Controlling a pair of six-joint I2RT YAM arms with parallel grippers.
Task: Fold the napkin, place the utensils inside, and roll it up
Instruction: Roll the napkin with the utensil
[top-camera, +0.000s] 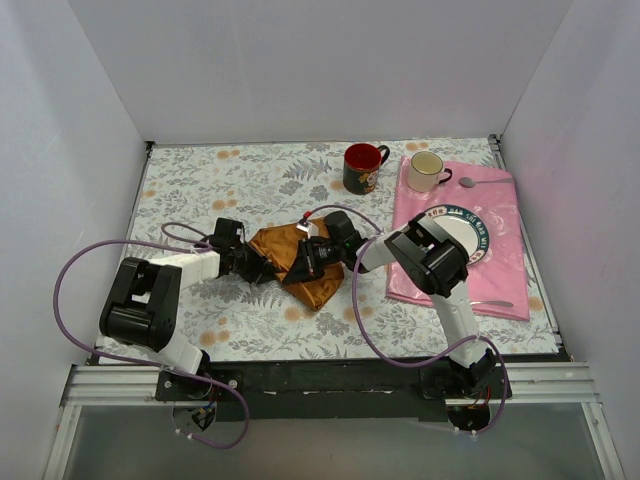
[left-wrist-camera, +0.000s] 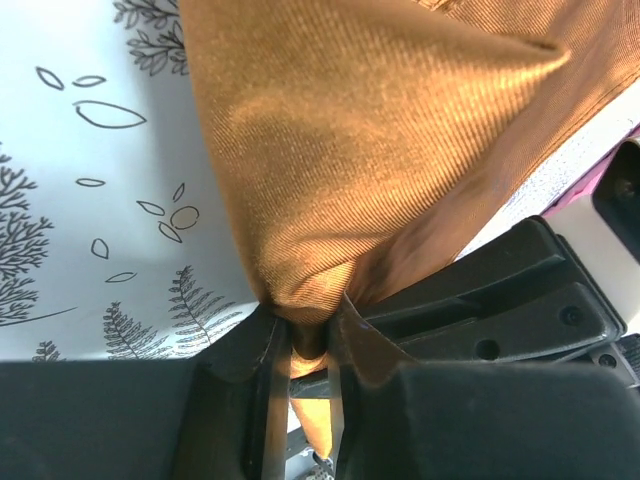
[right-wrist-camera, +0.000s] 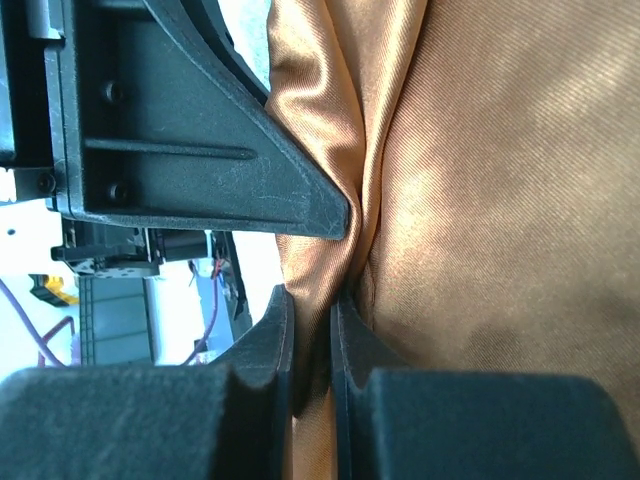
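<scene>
The napkin (top-camera: 298, 262) is a rust-orange cloth with a fine diagonal weave, slightly shiny, and creased where it is gathered. It lies crumpled on the floral worktop (top-camera: 200, 190), bunched between the two pincers. One lobe trails back past the right pincer toward the arm bases.

The left pincer (left-wrist-camera: 310, 318) is nearly closed, its tips clamped on a pinched fold of the napkin. The cloth fans out wide ahead of the tips and lifts off the worktop.

The right pincer (right-wrist-camera: 310, 300) is likewise almost together. It grips a narrow pleat, with the rest of the cloth spreading to its right. The two pincers sit close together, facing each other across the cloth.
</scene>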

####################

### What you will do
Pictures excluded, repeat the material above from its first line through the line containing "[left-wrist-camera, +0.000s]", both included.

### Exercise answer
Controlling a pair of six-joint I2RT YAM arms with parallel grippers.
Task: Fold the napkin, place the utensils inside, and roll it up
Instruction: Roll the napkin with the utensil
[top-camera, +0.000s] 
[left-wrist-camera, +0.000s] 

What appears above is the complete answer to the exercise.